── MATERIAL FOR THIS TASK

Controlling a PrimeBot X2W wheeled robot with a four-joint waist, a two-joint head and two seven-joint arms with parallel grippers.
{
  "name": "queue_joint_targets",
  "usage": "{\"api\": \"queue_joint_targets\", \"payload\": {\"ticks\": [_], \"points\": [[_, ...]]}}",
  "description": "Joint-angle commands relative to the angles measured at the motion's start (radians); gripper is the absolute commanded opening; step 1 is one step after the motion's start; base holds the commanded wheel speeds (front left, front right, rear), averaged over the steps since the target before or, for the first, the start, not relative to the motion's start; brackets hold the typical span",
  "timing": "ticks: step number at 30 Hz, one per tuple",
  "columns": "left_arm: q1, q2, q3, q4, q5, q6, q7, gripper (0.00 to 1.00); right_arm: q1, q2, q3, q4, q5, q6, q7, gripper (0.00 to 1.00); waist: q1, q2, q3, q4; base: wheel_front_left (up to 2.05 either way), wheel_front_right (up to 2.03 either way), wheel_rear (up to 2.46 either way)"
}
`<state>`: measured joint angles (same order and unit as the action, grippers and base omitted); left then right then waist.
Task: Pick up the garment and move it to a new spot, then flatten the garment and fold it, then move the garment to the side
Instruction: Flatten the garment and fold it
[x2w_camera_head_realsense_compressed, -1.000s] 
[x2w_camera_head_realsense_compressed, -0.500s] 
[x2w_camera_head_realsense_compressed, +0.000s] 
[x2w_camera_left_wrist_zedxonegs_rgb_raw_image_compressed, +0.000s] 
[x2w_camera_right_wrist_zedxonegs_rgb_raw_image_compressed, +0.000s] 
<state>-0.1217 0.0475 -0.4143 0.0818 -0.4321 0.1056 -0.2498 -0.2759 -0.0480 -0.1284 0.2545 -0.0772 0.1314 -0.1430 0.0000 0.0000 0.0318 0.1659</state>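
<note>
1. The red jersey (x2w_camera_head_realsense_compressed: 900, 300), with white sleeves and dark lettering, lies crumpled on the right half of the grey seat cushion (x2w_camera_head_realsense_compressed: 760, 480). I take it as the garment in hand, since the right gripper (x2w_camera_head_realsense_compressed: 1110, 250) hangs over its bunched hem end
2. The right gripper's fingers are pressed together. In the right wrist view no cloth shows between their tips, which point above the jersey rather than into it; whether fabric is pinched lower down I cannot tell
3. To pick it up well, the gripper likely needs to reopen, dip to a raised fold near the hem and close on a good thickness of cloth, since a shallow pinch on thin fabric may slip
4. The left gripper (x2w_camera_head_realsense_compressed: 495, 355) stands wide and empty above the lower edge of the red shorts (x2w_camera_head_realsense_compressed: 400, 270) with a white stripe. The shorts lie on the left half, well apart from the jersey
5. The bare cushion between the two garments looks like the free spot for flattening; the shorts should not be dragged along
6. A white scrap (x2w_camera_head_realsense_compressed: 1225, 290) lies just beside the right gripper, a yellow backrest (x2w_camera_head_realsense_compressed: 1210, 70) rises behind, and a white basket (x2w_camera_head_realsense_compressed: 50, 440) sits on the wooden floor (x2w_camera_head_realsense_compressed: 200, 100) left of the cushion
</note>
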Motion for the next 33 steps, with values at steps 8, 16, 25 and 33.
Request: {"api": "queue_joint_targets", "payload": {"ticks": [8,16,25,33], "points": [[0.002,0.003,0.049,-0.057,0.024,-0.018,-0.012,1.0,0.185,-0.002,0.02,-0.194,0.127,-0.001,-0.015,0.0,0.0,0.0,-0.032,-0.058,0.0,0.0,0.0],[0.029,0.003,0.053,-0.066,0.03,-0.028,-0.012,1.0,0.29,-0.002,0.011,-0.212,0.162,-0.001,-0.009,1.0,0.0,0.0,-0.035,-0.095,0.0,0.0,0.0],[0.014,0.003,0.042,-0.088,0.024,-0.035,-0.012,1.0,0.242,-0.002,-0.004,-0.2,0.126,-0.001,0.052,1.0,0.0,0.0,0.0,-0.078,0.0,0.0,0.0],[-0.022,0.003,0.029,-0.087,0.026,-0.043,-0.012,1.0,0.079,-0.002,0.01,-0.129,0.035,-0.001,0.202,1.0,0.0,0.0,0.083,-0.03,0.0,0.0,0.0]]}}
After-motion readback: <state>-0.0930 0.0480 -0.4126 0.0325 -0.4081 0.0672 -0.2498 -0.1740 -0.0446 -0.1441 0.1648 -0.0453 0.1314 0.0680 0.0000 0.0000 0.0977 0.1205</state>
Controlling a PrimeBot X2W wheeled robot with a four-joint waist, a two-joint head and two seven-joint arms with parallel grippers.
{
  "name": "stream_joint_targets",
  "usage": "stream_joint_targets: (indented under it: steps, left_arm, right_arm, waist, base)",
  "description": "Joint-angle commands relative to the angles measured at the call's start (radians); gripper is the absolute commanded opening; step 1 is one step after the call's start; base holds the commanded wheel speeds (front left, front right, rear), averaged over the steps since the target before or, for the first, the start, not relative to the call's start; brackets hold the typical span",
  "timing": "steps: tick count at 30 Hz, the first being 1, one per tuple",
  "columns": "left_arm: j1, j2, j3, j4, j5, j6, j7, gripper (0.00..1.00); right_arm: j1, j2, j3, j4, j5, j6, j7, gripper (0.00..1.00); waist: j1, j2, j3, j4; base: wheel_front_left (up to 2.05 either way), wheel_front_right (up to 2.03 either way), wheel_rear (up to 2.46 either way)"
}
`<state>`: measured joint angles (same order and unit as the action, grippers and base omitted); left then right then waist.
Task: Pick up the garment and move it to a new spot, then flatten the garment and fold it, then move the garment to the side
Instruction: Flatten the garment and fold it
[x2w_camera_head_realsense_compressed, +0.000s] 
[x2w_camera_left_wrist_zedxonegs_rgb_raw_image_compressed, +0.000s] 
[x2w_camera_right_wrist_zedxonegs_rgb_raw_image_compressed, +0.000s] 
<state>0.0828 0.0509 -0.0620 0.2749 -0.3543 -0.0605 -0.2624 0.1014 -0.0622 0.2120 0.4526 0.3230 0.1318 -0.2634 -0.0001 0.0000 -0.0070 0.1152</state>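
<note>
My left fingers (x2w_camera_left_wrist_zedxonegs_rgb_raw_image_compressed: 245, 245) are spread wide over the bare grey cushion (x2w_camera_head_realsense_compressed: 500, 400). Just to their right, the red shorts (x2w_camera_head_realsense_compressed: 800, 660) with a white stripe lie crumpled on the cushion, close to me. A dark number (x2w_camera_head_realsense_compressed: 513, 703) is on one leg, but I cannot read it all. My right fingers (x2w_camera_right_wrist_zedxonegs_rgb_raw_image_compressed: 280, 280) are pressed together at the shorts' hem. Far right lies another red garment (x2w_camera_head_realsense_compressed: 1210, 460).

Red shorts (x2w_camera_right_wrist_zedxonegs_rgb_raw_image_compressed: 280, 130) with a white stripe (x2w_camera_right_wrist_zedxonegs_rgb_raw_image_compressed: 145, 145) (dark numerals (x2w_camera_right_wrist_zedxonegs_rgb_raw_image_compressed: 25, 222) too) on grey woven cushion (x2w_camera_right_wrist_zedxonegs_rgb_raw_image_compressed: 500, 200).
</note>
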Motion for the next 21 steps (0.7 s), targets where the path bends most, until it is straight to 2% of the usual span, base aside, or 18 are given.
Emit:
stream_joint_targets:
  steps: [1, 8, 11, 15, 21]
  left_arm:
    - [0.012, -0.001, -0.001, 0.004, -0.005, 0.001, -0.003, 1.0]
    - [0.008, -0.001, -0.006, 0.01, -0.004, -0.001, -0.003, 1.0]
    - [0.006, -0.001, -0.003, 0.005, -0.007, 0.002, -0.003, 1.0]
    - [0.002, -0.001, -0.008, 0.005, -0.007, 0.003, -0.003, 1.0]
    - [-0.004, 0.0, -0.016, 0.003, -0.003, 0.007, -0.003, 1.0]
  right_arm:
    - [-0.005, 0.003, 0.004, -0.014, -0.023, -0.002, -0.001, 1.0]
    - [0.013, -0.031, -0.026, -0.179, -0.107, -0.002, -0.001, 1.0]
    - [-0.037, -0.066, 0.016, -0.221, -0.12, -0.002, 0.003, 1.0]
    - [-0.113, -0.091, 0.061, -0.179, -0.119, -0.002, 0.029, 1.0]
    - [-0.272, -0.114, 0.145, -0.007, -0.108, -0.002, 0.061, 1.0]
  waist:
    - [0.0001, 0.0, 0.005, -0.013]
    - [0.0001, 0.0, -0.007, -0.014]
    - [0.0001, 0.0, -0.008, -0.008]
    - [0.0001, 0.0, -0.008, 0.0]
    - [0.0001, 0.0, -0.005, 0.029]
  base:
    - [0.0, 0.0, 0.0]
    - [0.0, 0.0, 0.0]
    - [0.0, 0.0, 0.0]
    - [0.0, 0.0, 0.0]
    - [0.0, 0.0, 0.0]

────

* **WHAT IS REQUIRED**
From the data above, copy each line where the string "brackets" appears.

* **RESULT**
  "description": "Joint-angle commands relative to the angles measured at the motion's start (radians); gripper is the absolute commanded opening; step 1 is one step after the motion's start; base holds the commanded wheel speeds (front left, front right, rear), averaged over the steps since the target before or, for the first, the start, not relative to the motion's start; brackets hold the typical span",
  "description": "Joint-angle commands relative to the angles measured at the call's start (radians); gripper is the absolute commanded opening; step 1 is one step after the call's start; base holds the commanded wheel speeds (front left, front right, rear), averaged over the steps since the target before or, for the first, the start, not relative to the call's start; brackets hold the typical span",

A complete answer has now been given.